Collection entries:
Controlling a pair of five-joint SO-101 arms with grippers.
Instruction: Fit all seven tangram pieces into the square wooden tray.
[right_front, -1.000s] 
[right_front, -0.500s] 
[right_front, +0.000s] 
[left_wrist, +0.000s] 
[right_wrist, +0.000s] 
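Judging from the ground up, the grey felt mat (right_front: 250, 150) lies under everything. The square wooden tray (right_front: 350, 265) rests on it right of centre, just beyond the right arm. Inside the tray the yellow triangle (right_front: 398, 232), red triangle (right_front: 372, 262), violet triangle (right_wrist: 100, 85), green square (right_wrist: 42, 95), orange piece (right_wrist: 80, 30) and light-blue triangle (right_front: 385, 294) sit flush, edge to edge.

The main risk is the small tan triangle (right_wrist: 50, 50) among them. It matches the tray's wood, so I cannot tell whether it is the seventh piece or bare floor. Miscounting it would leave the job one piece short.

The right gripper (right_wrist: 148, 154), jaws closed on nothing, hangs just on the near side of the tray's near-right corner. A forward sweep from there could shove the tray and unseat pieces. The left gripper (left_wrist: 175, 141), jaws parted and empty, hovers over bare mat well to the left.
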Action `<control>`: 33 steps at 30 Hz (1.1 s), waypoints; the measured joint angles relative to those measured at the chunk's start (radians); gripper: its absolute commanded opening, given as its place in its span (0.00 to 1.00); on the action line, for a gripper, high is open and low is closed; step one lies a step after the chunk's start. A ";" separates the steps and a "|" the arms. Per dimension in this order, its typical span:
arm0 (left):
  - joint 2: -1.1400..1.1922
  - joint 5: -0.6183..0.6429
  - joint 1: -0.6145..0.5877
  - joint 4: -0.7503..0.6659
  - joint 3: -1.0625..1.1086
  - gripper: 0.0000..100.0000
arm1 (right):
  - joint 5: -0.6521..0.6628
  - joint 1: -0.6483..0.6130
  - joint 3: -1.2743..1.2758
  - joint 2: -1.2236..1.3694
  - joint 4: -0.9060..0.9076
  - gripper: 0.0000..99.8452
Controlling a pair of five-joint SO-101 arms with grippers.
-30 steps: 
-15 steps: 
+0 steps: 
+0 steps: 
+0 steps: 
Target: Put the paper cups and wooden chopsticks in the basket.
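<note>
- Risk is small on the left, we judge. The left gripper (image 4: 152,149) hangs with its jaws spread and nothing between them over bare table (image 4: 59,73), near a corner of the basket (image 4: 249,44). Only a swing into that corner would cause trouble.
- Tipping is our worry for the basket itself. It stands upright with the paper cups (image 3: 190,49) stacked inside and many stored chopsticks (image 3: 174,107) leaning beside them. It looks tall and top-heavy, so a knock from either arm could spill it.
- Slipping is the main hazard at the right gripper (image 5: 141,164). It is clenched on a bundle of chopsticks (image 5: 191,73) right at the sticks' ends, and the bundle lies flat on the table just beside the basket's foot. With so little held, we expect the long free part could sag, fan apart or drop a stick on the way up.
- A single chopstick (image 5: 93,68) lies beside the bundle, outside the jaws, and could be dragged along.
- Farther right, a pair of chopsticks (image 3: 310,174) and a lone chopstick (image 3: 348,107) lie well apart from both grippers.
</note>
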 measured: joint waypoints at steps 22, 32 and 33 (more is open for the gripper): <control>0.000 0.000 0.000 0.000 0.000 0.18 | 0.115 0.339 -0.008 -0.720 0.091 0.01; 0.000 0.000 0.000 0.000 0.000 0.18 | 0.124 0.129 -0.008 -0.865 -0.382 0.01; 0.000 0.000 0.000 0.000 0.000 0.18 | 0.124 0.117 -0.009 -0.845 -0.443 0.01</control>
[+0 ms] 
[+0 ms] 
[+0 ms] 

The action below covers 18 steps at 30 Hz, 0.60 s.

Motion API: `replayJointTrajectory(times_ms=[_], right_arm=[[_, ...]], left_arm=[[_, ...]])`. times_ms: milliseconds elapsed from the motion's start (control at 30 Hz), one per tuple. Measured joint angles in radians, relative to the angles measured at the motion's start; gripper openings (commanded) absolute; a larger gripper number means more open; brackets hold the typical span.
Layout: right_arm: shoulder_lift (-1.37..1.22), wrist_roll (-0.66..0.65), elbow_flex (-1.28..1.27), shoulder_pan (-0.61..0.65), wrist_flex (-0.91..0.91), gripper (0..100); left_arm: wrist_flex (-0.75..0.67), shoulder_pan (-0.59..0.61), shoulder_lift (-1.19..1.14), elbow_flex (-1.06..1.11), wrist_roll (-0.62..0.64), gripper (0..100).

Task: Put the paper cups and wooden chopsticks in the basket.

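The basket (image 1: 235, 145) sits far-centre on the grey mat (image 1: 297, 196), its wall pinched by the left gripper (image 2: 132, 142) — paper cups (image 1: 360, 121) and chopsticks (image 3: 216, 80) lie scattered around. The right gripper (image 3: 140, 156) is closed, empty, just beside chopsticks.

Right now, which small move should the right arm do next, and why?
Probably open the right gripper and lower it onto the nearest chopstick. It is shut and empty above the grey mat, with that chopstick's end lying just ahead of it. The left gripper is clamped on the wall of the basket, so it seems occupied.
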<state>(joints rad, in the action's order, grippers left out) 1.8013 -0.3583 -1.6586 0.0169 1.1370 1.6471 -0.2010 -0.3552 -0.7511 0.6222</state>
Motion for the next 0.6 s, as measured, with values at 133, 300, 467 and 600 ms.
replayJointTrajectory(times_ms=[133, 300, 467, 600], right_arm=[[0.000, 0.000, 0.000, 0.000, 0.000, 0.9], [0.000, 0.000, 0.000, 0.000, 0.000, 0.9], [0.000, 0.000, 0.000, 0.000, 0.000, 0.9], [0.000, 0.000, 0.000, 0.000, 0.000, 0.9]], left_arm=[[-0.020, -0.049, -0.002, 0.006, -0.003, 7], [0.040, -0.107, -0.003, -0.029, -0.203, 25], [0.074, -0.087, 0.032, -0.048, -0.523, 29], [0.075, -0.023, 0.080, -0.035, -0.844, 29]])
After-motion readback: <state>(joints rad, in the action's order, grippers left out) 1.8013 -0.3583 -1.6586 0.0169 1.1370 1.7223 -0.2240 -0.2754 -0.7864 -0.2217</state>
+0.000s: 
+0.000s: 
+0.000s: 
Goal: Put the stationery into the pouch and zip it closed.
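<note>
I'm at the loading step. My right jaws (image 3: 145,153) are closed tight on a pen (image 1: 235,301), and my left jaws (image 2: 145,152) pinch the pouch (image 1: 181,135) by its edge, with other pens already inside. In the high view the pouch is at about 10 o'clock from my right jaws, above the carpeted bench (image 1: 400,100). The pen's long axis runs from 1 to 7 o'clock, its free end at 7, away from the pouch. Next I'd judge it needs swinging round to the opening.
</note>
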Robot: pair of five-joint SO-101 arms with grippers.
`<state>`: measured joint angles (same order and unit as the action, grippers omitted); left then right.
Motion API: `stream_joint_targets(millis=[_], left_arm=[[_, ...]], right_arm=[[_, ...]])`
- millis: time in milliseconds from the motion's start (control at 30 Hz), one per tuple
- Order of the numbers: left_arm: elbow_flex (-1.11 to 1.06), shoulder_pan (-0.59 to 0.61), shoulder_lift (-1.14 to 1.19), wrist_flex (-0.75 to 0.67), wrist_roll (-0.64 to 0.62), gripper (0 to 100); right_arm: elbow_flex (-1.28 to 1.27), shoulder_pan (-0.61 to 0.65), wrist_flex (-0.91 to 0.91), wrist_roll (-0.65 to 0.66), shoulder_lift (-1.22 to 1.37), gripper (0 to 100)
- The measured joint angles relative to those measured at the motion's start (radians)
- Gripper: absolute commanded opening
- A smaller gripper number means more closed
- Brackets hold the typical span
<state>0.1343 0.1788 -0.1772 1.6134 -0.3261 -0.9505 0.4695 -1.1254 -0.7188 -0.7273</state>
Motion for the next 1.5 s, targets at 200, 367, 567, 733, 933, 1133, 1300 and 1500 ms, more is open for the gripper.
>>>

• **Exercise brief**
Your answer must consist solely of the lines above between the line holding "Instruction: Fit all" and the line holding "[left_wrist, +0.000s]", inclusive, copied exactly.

• **Task response**
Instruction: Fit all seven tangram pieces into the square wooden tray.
[right_front, -1.000s] 
[right_front, -0.500s] 
[right_front, +0.000s] 
[left_wrist, +0.000s] 

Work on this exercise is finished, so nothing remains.